About this task -
Here is the listing. Print it exactly.

_ _ _ _ _

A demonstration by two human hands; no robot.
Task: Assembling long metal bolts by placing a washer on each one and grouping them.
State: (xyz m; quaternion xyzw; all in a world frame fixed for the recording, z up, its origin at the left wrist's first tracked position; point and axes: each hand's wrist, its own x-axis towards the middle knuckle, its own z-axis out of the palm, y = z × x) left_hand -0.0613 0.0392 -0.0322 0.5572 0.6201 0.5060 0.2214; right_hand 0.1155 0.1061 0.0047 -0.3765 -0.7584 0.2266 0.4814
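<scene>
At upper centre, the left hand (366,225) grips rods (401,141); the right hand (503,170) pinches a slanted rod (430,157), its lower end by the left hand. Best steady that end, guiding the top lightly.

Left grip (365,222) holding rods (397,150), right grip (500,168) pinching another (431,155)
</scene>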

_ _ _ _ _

Task answer -
A demonstration by two human hands; no robot.
Task: Assembling long metal bolts by placing a washer on each one and grouping them.
State: (xyz m; quaternion xyzw; all in a world frame fixed for the recording, z up, its origin at the left wrist's first tracked position; point and axes: each hand's wrist, its own x-axis towards the middle knuckle, its own z-axis out of the palm, y = z × x) left_hand -0.0613 0.0392 -0.0322 0.5572 0.6201 0.5060 0.2214; right_hand 0.1155 0.1061 0.0047 -0.3765 -0.7584 0.2266 0.4814
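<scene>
At upper centre, the left hand (366,225) grips rods (401,141); the right hand (503,170) pinches a slanted rod (430,157), its lower end by the left hand. Best steady that end, guiding the top lightly.

Left grip (365,222) holding rods (397,150), right grip (500,168) pinching another (431,155)
</scene>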

Nothing else remains for this exercise.